We received a call from the property owners asking us to meet with them as they were overwhelmed with all the confusion and noise they were getting from the insurance company on the conflicts of the wrong street addresses and street numbers. After some investigation, we were able to determine this building had been built in the 1920s and somewhere along the way, the City of Tampa had changed the street name. But when the carrier wrote the policy they had the old street name as the insured location. At the meeting, the owners told us the insurance company had communicated to them that if coverage was to be extended (which was questionable given all the underwriting issues) they would be paid 50% of the loss since heavy depreciation was to be withheld given the building’s age. At the conclusion of the meeting, the owners told us other public adjusters had solicited them but we had been highly recommended. So we were retained and off we went.
While there is not enough space to cover every step and detail of this loss adjustment, we did bring in our own building consultants and prepared a detailed scope and estimate of the complete building loss, convinced the insurance carrier that they did in fact insure the property location where the fire occurred.

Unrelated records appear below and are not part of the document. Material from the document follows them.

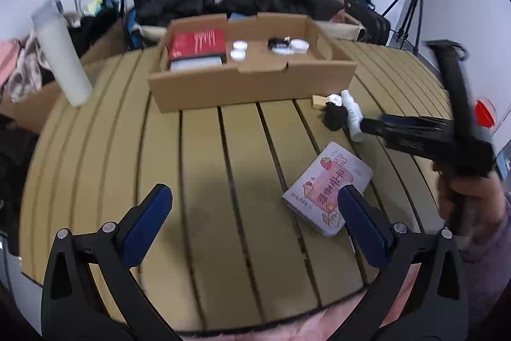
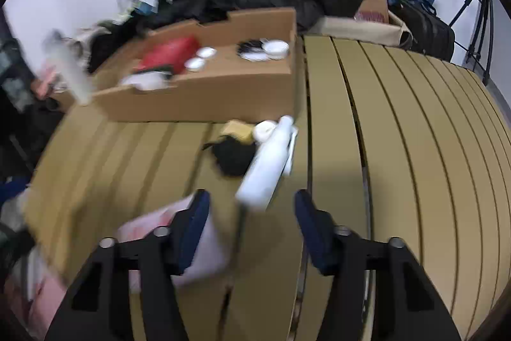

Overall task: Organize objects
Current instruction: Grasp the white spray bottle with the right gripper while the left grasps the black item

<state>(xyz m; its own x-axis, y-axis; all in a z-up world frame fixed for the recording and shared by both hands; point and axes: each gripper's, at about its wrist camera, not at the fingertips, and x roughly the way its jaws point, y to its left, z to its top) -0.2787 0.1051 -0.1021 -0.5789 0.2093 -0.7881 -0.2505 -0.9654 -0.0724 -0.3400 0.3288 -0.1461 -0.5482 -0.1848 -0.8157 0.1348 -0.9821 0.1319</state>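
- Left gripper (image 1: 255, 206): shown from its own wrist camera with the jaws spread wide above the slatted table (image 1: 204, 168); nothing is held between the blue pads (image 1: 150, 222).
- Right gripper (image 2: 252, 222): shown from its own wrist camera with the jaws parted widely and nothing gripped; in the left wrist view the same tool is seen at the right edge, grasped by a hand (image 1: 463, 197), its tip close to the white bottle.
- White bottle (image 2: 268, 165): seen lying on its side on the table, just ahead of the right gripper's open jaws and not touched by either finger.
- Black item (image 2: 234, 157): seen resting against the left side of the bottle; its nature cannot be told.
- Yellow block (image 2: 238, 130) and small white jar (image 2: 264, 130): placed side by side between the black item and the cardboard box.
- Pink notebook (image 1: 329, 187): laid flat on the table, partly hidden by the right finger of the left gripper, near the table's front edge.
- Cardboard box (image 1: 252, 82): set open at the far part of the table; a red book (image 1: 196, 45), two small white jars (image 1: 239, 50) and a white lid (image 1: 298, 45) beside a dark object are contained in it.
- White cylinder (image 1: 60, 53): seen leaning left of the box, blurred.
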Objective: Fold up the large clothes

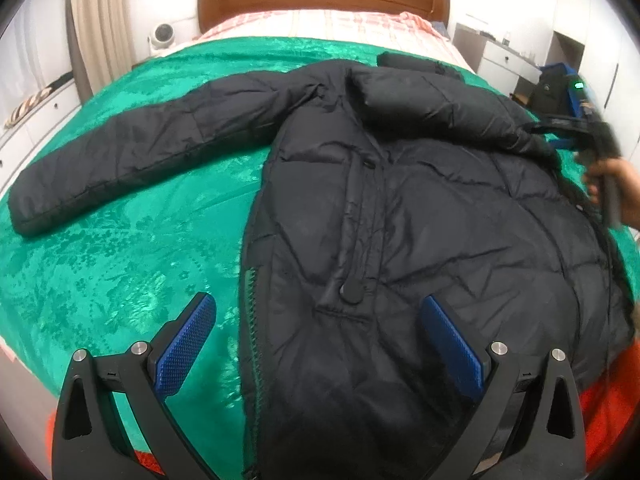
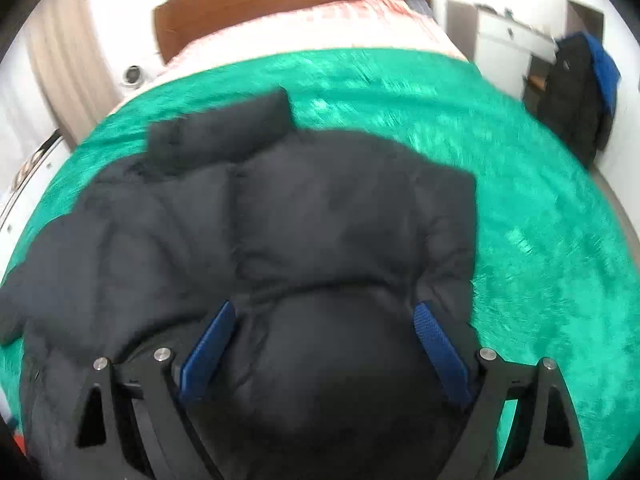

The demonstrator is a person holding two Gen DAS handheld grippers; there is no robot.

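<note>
Bed [image 1: 120, 272], green blanket: black coat [image 1: 400, 220] lies flat | step: folding sleeves inward, judged | left gripper [image 1: 320, 340] fingers wide, empty | right gripper [image 2: 324, 344] fingers wide, straddling folded sleeve, no hold | next: grasp outstretched sleeve [image 1: 120, 156].

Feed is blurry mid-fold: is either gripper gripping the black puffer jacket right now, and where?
Nothing is held. The left gripper and right gripper both stand open above the black puffer jacket, pads clear of the fabric.
</note>
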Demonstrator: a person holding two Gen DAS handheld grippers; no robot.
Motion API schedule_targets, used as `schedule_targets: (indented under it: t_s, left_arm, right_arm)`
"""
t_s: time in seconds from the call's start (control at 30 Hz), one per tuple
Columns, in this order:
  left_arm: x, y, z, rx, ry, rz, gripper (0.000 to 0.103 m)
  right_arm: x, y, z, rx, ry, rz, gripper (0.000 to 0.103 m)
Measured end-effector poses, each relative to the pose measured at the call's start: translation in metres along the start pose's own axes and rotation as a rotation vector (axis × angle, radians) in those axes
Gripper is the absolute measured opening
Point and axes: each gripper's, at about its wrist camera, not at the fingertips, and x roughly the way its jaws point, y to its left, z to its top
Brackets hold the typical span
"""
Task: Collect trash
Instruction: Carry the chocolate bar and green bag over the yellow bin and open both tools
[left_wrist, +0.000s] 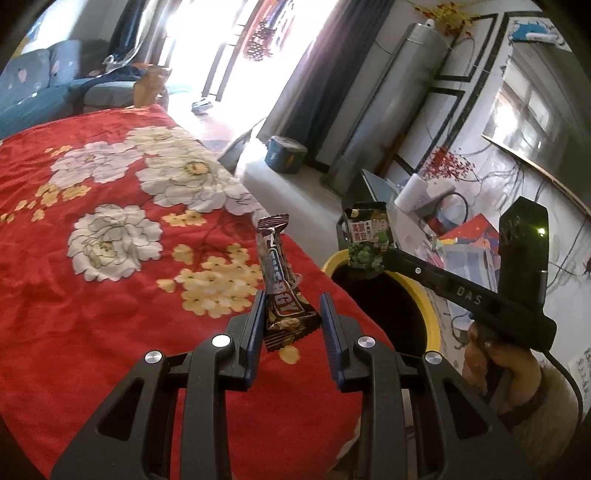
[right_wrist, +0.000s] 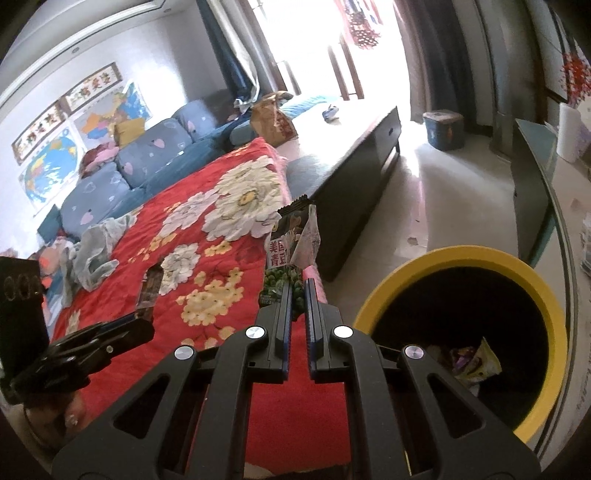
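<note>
Both wrappers were held upright and clear of the bed (left_wrist: 110, 295), near its corner beside the yellow-rimmed bin (left_wrist: 432, 325), most likely so each could be dropped in.

The right hand-held gripper (right_wrist: 298, 295) had its jaws nearly together, pinching the lower end of the green snack packet (right_wrist: 291, 251); seen from the left wrist, that packet (left_wrist: 367, 236) hung over the bin's rim.

The left hand-held gripper (left_wrist: 293, 317) stood partly open. The brown bar wrapper (left_wrist: 280, 280) touched its left finger only, so the grip looked loose. Some trash (right_wrist: 469, 362) already lay in the bin.
</note>
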Motion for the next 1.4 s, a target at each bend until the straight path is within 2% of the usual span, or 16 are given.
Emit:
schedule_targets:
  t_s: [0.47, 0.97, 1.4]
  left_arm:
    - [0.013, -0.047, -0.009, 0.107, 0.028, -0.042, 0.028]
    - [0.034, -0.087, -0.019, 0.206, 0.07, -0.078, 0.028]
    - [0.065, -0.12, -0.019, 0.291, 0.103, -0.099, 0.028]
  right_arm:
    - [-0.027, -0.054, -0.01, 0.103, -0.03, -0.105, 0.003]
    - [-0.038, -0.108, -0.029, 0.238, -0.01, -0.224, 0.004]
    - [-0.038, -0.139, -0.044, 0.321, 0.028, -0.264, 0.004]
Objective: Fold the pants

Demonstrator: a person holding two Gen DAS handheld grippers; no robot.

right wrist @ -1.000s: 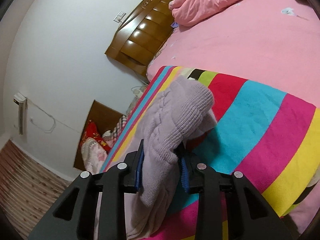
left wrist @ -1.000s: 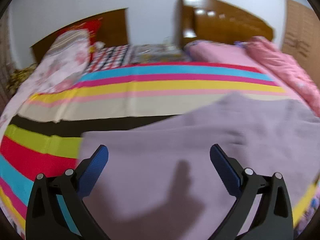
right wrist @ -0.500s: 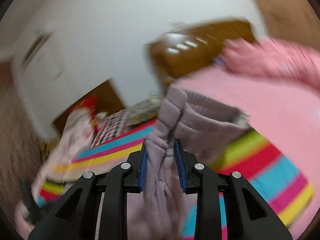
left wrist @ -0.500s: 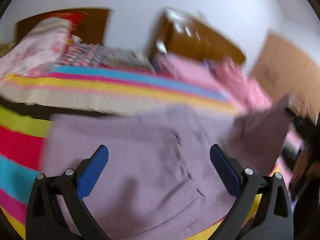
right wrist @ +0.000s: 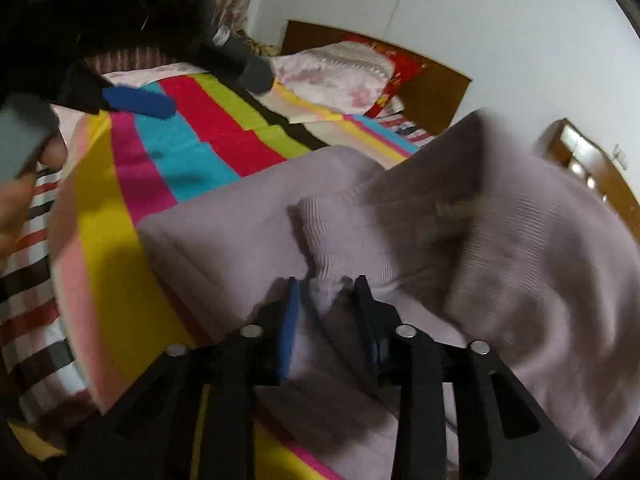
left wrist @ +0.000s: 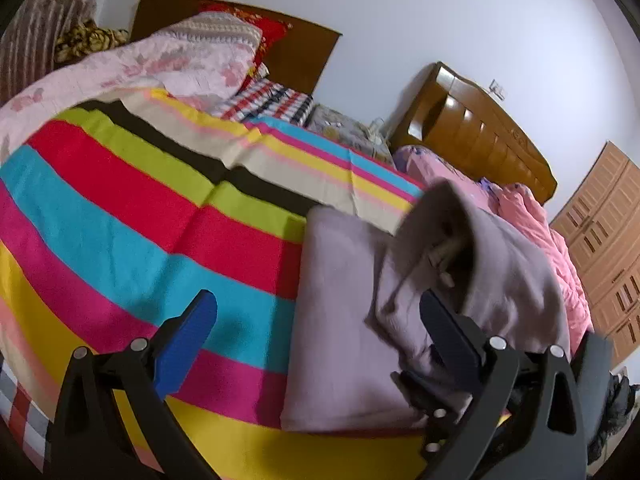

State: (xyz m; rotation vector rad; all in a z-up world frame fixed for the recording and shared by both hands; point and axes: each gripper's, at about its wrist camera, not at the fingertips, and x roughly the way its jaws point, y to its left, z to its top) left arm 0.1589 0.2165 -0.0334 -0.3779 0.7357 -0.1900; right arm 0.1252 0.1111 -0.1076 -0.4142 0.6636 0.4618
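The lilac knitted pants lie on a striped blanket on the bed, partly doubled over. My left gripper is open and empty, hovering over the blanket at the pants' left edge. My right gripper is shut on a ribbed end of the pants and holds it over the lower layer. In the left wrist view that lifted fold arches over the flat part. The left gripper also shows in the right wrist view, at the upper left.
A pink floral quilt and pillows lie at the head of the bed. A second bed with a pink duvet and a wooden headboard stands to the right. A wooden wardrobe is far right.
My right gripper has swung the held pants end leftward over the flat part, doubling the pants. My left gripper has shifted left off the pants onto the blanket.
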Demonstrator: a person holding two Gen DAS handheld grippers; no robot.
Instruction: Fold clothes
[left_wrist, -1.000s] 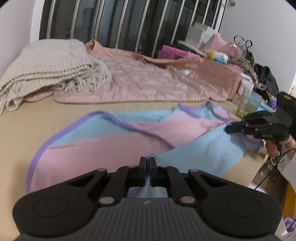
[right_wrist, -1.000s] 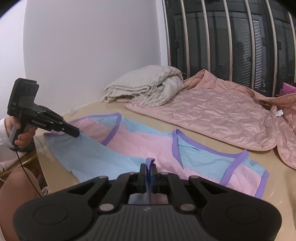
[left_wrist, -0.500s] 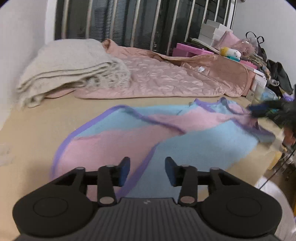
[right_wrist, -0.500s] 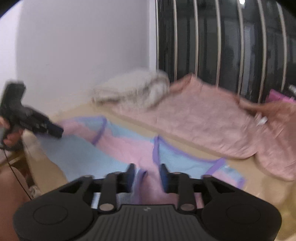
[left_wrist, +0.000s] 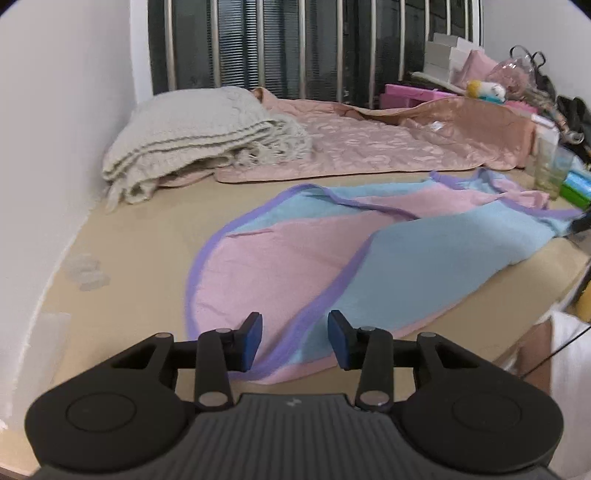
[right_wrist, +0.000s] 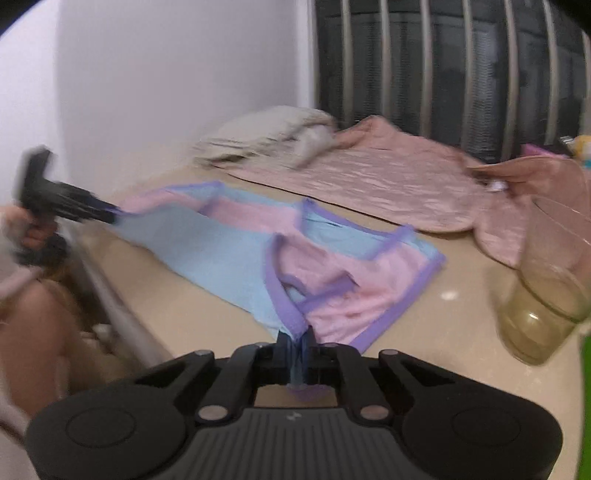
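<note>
Spread on the beige worktop (left_wrist: 140, 236): a garment (left_wrist: 280, 266) in pink and light blue with purple trim, flat in the main, one blue panel folded over the pink along the near side. Runs from the worktop's front edge back toward the far clutter.

Left claw (left_wrist: 294, 334) partway open and closing, blue pads (left_wrist: 251, 334) apart. Seen from the left wrist, the purple hem between the two pads, neither pad pressing on it. Not gripping anything. From the right wrist, blurred at the garment's far-left corner, with the hand (right_wrist: 37, 232) wrapped round the handle; touching the cloth or not, cannot tell.

Right claw (right_wrist: 295, 343) closed tight on the garment's near purple hem, a pinch of blue and purple cloth caught between the pads and poking out behind them. Cloth next to the pinch bunched and lifted slightly off the worktop, with a strap loop lying on the pink just beyond.

Behind the garment, well apart from it: a folded cream blanket (left_wrist: 192, 133) against the white wall, its fringe resting on a pink quilt (left_wrist: 369, 147) spread flat beside it. Dark window bars (left_wrist: 295, 44) behind both. To the right of the right claw, near the garment's edge but not touching: a clear glass (right_wrist: 546, 277) with a little yellowish liquid at the bottom. Right-wrist view smeared throughout.
</note>
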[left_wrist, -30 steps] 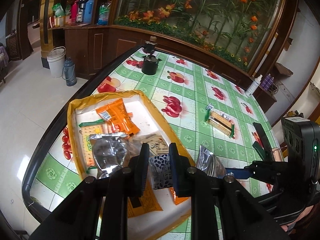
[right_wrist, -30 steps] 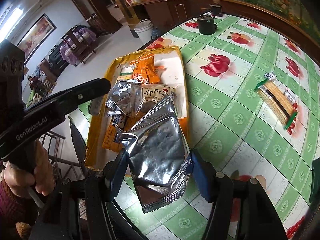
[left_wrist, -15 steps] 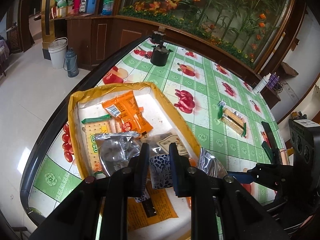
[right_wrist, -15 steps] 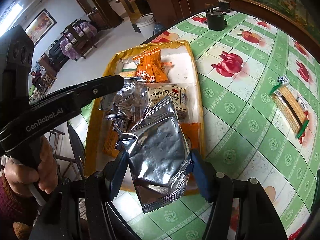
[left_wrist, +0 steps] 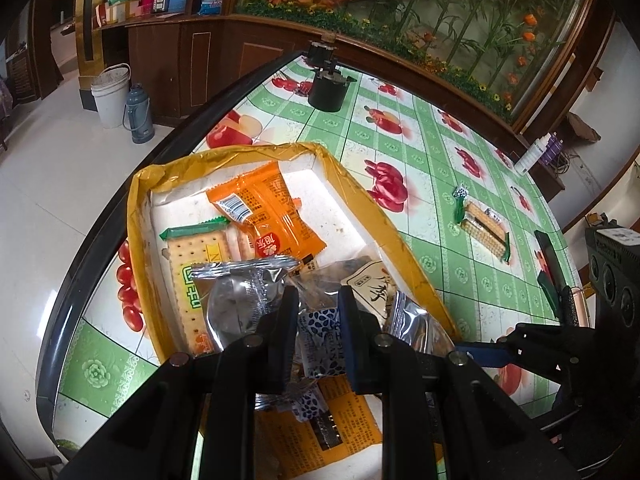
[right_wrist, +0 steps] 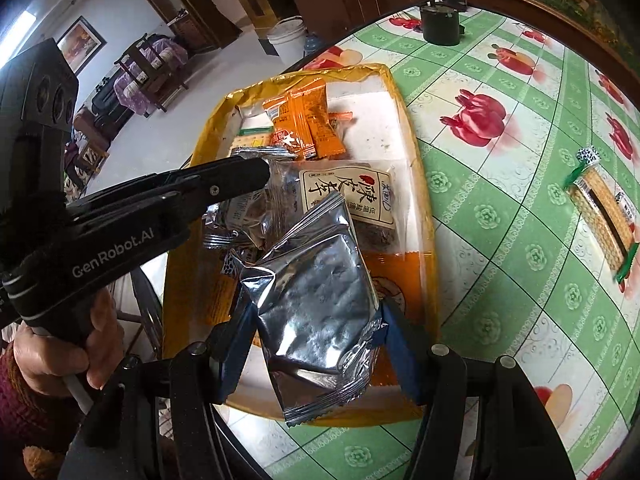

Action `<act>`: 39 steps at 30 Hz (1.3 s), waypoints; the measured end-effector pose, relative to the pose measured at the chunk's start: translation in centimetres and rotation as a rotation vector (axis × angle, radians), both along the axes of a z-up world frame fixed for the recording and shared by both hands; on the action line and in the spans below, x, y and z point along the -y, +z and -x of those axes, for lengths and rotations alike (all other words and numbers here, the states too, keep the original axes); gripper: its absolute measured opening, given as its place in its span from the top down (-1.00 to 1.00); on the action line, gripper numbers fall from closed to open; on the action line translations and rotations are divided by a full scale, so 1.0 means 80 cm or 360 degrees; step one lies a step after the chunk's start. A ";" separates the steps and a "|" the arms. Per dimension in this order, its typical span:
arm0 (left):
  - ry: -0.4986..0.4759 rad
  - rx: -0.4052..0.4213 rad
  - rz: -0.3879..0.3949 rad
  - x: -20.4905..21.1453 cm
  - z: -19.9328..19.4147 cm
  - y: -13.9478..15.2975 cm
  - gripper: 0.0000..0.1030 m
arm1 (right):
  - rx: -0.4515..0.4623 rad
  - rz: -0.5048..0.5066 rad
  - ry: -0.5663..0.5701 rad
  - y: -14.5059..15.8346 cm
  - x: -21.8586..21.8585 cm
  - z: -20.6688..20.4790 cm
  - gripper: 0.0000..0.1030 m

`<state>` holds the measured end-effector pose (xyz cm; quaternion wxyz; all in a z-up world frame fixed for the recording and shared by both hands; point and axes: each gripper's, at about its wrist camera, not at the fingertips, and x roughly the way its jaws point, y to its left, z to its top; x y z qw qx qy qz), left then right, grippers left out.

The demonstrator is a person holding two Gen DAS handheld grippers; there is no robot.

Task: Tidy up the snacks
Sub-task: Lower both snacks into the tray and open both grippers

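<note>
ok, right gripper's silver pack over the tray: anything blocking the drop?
No barrier visible. The right gripper holds the silver pack over the yellow tray, but the tray floor directly under it is hidden. A brown-label packet lies just beyond, and the left gripper is alongside.

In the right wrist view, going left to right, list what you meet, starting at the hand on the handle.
Person's hand → left gripper → silver packet held in the right gripper → yellow tray's right rim → cracker pack on the tablecloth.
</note>
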<state>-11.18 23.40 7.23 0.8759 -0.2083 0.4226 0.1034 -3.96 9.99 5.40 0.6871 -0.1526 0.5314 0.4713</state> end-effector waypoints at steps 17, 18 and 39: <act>-0.0039 -0.0010 0.0007 -0.008 -0.007 -0.009 0.62 | -0.0004 0.0033 -0.0013 -0.012 -0.023 0.001 -0.30; -0.0038 -0.0012 0.0008 -0.010 -0.006 -0.010 0.62 | -0.0001 0.0033 -0.0012 -0.012 -0.023 0.001 -0.30; -0.0019 -0.0021 0.0035 -0.003 -0.008 -0.008 0.28 | -0.0005 0.0050 0.0012 -0.014 -0.023 0.002 -0.35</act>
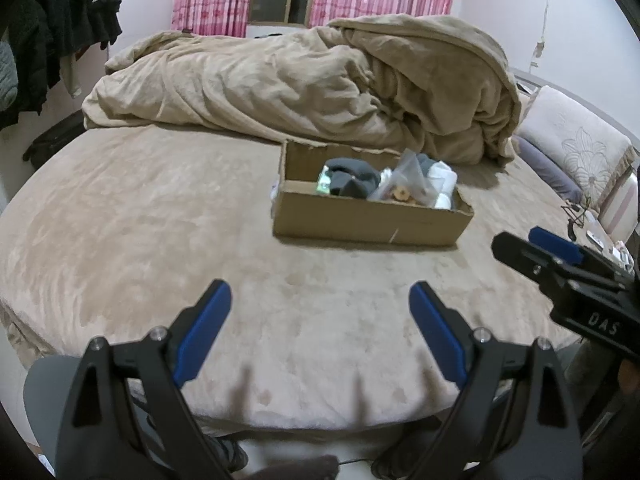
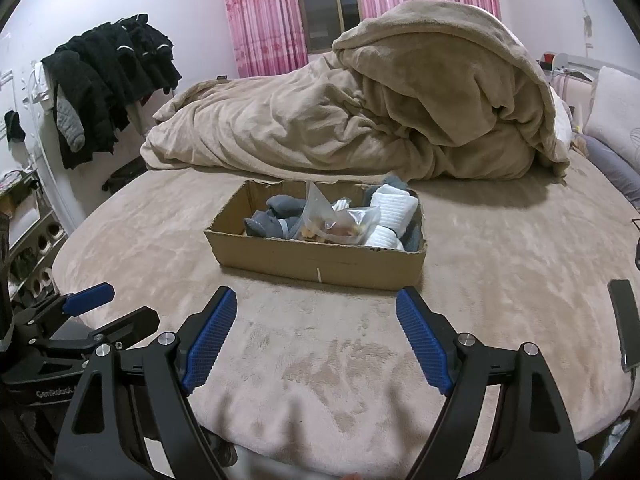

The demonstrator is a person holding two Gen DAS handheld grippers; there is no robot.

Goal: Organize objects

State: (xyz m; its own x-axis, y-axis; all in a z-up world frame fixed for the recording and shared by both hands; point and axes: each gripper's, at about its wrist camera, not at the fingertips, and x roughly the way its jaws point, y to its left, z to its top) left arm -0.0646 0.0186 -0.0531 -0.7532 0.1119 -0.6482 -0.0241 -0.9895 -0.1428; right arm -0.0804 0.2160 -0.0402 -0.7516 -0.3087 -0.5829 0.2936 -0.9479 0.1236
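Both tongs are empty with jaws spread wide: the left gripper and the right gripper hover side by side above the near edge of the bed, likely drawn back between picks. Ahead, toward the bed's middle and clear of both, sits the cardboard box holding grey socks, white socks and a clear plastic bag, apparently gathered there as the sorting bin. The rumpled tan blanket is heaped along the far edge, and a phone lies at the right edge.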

Finally, we did a business interruption analysis, which allowed the client to recover for their full loss of income. In the end the carrier paid policy limits for one address, a sizable ACV payment for the section of the building not initially looked at by the adjuster, the full debris removal quote and the full policy limits for the financial loss. Needless to say, our client was extremely pleased with the outcome of this adjustment.
One final note that may be of interest to our readers; over my career, fire officials in almost all claims I have been involved in will place a dollar value of what they think the loss is on their official fire incident report. It’s been my experience that any dollar figure on a fire report can in the end be underestimated by a factor of three or more! In fairness to the fire officials, they are not trained to calculate damages or arrive at replacement cost or actual cash value of an insured property loss. And rightly so, their focus is on saving lives and preventing further damage.
In closing, this client followed the advice of their friends, retained us and was able to restore their property as their insurance policy intended. I even think the insurance company may also be pleased. While they paid more money than they initially thought they may owe, there was no law suit or threats of bad faith which could have further driven up their costs.